Installation for SF State MFA Thesis Exhibition So Far So Far, May 2024

Archival Inkjet Prints, Gelatin Silver Print, Table, Objects

I am interested in remnants and recurrence, the magical and the mundane, and our connection to space and time. In my studio or in the landscape, I create arrangements using common materials like paper, tape, plaster, and rocks. The resulting compositions are an interplay between objects, sunlight, color, and shadows, revealing something elemental and transitory about a time and a place.

Read Sofía Cordova’s essay from the SFSU 2024 MFA thesis catalog here.

Archival Pigment Prints
From the ongoing series Every Once and Again, 2023-2024

Selected images from this series appear in my 2024 MFA thesis exhibition, So Far So Far, at San Francisco State University. See images from the installation here.

Think of Me as a Place, 2023
Archival pigment print mounted to birch panel, sawhorses, petals, twigs, crystallized calcium carbonate, redwood leaves, plaster casts, fossil, glass, plexiglass, gouache

36 x 48 x 29 inches

This work is a topography of the self: a collage of the found, broken, and made.

Natural and manmade objects rest on top of a photographic print. The photograph is of the same objects printed at a 1:1 scale, creating questions around what’s real and what’s photographic. Through this illusion, the notion of objective photographic truth becomes a site of play and inquiry.

Installation photos from the 2023 Murphy & Cadogan Award Exhibition

Solar-printed cyanotype photograms, 10 x 12.5 inches each, 2023

Solar-printed cyanotype photogram, single panel detail (4:30 pm)

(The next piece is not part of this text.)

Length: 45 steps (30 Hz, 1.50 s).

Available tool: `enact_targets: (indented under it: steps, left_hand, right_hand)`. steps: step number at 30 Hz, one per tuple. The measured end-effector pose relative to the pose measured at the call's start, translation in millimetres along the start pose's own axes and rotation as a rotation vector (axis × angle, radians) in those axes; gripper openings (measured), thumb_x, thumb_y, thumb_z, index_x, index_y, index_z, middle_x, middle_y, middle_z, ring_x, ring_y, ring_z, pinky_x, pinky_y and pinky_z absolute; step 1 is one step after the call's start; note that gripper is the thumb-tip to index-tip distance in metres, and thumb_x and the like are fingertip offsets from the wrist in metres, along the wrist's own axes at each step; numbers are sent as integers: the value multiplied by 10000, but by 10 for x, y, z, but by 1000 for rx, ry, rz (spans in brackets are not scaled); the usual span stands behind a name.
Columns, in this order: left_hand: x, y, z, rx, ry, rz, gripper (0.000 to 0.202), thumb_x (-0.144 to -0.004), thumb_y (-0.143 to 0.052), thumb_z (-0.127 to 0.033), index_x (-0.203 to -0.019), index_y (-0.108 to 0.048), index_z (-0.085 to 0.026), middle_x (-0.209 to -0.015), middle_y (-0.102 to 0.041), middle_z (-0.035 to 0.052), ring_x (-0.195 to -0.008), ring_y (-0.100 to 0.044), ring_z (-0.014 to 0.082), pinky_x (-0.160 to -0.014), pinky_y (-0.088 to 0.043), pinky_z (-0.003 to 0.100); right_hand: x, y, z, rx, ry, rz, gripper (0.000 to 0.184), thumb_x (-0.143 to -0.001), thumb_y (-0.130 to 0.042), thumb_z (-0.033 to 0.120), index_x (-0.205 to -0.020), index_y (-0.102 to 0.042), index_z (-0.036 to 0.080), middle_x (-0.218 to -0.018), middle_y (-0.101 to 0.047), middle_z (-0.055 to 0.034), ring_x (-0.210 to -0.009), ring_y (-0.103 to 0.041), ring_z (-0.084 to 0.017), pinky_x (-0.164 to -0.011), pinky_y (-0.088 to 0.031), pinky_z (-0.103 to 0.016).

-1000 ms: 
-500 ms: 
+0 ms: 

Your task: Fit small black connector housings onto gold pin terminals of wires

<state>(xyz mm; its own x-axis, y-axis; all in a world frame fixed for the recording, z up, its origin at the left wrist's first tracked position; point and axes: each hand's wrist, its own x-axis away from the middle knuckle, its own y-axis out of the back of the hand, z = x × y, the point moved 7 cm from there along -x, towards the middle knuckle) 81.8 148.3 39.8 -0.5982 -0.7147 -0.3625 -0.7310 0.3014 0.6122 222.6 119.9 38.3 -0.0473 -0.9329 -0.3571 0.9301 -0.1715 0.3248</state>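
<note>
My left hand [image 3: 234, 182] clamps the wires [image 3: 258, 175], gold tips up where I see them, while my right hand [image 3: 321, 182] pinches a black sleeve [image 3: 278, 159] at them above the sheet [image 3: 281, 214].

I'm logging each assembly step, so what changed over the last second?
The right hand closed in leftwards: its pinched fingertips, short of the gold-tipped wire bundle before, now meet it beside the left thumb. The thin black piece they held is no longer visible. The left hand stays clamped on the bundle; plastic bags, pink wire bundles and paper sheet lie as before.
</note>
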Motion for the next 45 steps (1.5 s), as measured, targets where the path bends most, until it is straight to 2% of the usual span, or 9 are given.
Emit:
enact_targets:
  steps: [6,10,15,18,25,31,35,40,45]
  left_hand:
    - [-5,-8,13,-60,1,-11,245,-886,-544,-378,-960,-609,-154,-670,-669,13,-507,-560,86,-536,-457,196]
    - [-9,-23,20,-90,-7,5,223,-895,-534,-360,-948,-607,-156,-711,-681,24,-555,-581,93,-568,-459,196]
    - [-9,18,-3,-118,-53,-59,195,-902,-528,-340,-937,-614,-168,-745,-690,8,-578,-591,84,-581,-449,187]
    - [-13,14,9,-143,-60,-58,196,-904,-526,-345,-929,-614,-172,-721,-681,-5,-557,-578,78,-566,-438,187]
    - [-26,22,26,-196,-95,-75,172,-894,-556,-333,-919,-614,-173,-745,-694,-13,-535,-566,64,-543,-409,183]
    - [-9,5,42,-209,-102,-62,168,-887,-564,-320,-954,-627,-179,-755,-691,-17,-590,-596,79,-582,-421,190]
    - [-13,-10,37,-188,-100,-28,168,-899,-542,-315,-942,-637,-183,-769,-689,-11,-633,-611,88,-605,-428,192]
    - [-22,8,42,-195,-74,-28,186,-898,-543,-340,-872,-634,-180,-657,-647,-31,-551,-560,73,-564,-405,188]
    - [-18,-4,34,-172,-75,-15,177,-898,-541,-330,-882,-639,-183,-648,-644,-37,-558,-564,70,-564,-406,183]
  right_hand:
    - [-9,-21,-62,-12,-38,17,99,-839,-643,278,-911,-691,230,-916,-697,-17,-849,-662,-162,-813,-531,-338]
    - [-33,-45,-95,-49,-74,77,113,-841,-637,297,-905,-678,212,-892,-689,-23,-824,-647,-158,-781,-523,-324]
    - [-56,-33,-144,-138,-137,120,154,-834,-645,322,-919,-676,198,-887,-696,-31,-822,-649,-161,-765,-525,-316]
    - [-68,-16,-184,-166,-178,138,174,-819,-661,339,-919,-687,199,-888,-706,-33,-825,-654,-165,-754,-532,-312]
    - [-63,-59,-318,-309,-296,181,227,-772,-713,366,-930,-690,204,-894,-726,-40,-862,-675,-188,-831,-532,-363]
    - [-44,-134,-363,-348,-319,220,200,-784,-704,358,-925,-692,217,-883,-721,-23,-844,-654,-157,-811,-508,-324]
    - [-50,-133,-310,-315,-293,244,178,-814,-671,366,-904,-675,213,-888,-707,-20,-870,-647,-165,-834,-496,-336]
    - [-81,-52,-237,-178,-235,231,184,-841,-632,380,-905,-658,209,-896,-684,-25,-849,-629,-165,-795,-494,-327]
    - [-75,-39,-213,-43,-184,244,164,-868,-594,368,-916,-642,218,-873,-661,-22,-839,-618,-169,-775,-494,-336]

This piece records of the sun’s changing angle over the course of a single day. Images shown in the installation are from approximately 11am, 12 pm, 2 pm, and 4:30pm. The parallelogram shape is formed as a result of the shadow of a rectangular object blocking the sun from reaching the light-sensitive paper.


That space, that garden is a group exhibition from lens-based artists Madeline Cass (NE), Meganelizabeth Diamond (CAN), Leah Koransky (CA), Emily Margarit Mason (NM) and Meg Roussos (WA) exploring the expansive possibilities that are given life when femme and queer perspectives engage with the genre of “landscape.” Though the legacy of this imagery is firmly stamped with terms like “modernism” and “straight photography,” this group of artists uses the tools of photographic history, from the earliest photographic methods to the most postmodern, to investigate the tactility and emotionality of a climate on the brink of catastrophe.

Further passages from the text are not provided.